* _What is required_:
If a line in the records contains the string "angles", show that line.

══ Entries supplied

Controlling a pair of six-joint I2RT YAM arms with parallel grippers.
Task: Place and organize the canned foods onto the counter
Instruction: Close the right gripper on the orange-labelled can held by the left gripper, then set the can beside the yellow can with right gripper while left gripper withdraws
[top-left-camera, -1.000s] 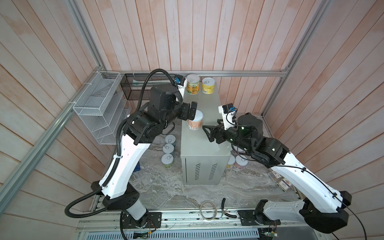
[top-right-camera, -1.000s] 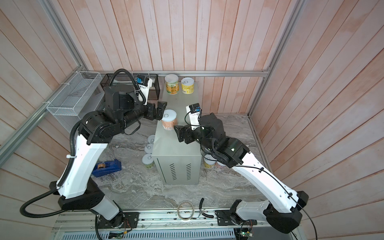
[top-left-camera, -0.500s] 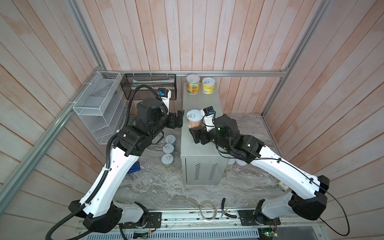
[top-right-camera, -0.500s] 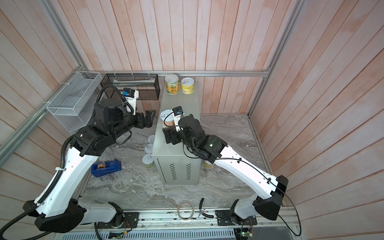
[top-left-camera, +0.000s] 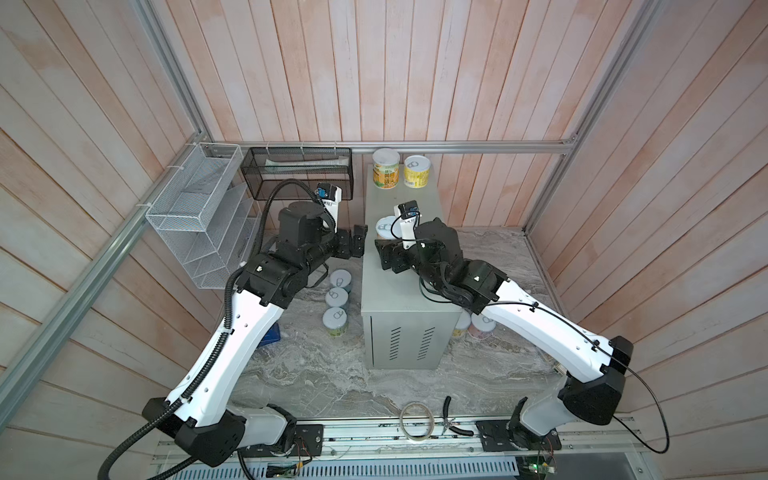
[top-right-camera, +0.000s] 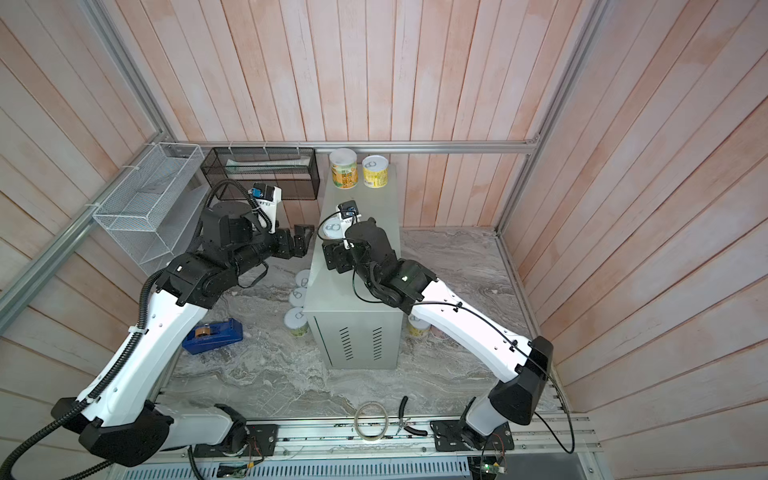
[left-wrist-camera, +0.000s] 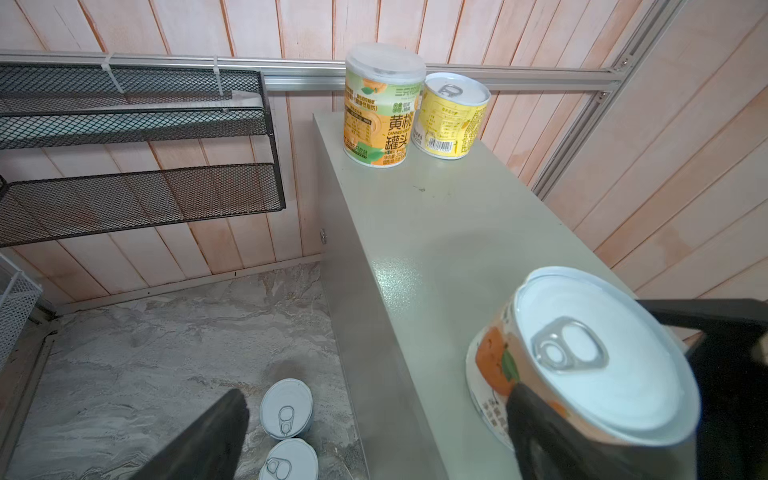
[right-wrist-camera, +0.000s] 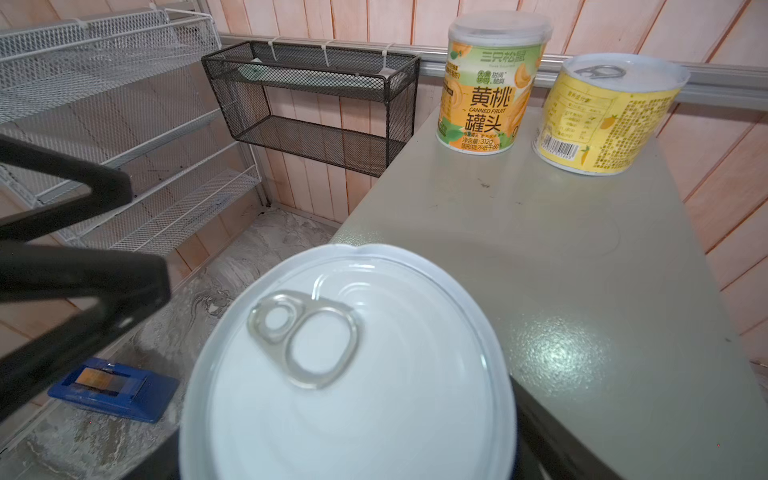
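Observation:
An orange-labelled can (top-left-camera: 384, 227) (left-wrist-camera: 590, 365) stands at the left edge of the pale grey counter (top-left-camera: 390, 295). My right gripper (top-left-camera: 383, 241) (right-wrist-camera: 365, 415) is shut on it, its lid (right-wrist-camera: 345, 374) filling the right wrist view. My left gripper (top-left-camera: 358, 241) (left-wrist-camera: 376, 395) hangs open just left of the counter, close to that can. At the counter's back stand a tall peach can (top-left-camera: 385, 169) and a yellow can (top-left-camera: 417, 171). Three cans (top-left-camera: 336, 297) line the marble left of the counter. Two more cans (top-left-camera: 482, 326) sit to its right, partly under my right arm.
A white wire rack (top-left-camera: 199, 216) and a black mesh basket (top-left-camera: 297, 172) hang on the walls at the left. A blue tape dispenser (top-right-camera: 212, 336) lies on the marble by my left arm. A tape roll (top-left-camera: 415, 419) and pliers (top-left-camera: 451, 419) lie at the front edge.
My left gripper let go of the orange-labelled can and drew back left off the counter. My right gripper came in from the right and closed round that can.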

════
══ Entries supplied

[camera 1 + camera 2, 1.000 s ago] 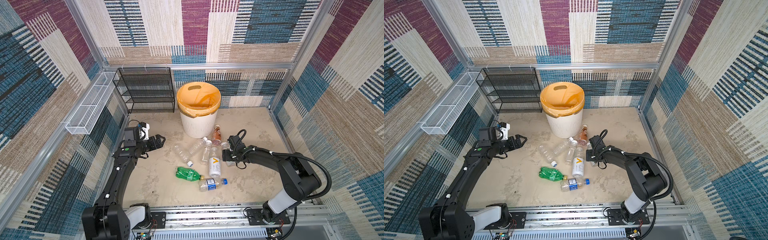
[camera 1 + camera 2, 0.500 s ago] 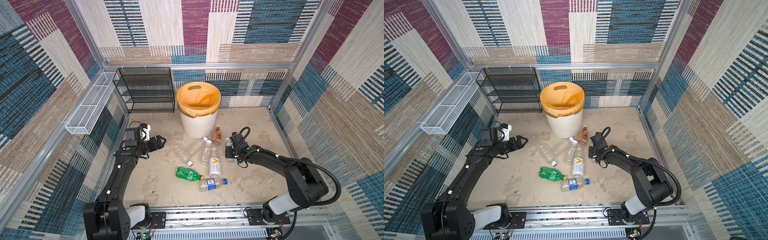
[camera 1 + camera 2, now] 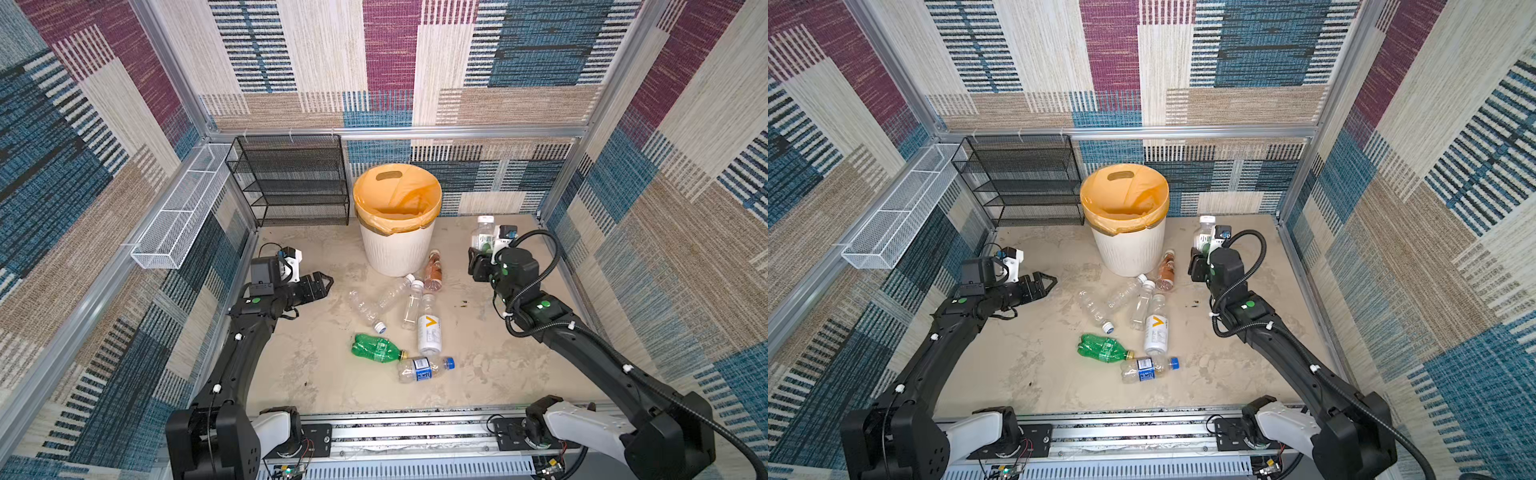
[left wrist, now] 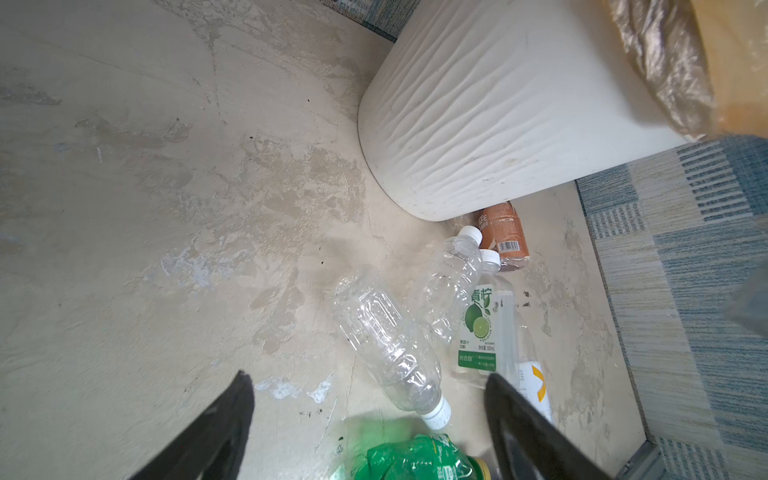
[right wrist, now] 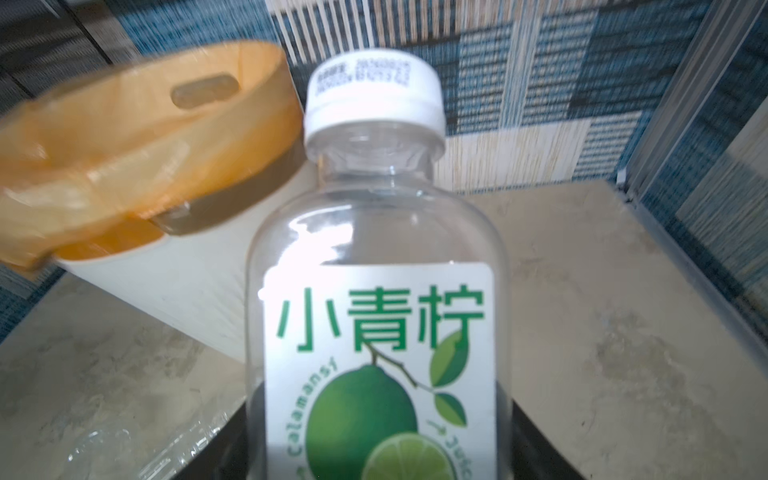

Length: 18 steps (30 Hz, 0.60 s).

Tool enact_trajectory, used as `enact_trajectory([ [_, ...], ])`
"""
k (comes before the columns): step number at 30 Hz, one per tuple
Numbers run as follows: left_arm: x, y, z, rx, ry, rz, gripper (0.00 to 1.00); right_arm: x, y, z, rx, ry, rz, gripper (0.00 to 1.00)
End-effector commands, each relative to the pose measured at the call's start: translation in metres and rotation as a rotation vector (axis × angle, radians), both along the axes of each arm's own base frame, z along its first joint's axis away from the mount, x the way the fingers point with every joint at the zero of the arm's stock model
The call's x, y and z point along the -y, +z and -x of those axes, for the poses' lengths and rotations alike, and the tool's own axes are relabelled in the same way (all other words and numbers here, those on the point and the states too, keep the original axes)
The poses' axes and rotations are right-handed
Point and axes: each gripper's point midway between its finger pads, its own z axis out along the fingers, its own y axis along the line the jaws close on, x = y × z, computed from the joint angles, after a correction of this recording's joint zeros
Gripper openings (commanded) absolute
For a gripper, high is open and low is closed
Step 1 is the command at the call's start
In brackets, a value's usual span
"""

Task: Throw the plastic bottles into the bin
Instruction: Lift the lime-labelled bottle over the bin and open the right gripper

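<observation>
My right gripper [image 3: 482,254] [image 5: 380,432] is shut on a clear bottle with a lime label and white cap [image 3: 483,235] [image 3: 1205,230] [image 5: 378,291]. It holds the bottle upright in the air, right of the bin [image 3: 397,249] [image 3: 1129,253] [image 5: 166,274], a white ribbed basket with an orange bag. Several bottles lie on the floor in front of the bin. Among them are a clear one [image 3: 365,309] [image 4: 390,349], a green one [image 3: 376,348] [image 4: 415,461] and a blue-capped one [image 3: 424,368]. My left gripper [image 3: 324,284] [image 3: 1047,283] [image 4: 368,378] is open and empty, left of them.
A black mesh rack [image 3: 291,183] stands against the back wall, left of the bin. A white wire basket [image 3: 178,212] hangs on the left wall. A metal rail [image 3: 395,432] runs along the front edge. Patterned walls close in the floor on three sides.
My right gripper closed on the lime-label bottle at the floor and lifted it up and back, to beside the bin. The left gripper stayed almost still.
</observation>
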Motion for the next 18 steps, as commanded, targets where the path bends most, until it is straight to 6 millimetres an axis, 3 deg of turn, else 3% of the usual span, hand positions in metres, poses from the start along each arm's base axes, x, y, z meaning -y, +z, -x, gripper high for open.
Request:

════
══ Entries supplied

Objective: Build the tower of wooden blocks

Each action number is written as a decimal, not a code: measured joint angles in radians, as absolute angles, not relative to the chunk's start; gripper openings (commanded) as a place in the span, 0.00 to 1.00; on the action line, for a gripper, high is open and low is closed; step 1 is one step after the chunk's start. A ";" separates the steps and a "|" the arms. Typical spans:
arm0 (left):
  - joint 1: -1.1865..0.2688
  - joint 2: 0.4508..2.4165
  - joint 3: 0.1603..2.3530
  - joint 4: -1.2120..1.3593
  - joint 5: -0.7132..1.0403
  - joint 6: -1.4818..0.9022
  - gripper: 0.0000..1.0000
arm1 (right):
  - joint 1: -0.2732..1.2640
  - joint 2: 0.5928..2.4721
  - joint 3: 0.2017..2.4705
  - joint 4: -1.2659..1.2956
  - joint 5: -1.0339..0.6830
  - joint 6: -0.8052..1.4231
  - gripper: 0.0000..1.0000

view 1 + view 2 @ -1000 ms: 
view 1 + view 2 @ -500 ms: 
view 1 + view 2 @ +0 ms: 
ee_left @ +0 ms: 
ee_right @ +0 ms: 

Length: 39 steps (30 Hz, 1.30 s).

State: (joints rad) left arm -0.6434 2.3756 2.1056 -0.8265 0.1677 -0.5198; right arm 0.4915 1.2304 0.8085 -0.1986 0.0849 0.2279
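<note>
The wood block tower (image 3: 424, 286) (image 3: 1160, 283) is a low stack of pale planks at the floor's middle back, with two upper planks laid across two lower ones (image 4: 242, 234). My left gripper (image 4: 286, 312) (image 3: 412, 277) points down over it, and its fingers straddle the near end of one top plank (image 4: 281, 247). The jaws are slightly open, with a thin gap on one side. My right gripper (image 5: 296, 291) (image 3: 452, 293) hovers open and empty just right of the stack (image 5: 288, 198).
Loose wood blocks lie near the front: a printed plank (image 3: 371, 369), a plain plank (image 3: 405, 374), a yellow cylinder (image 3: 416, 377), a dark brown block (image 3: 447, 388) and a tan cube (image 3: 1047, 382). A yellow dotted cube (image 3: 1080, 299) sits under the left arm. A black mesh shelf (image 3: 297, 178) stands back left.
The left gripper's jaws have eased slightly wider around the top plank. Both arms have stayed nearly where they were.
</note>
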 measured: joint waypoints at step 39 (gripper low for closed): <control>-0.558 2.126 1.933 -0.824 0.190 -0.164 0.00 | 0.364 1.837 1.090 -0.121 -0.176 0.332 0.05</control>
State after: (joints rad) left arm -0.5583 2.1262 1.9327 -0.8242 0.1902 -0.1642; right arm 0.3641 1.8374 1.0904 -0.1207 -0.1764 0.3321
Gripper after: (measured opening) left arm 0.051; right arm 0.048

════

* _The answer_:
Point and axes: each gripper's point midway between its finger pads, its own z axis out along the fingers, its own y axis along the line the jaws close on, x = y × z, computed from the joint angles, after a correction of this recording's joint zeros
Each action number is written as a decimal, not a code: measured joint angles in radians, as absolute angles, not relative to the chunk's start; gripper openings (commanded) as a place in the span, 0.00 to 1.00; on the action line, for a gripper, high is open and low is closed; step 1 is one step after the chunk's start. A ";" separates the steps and a "|" the arms. Typical spans:

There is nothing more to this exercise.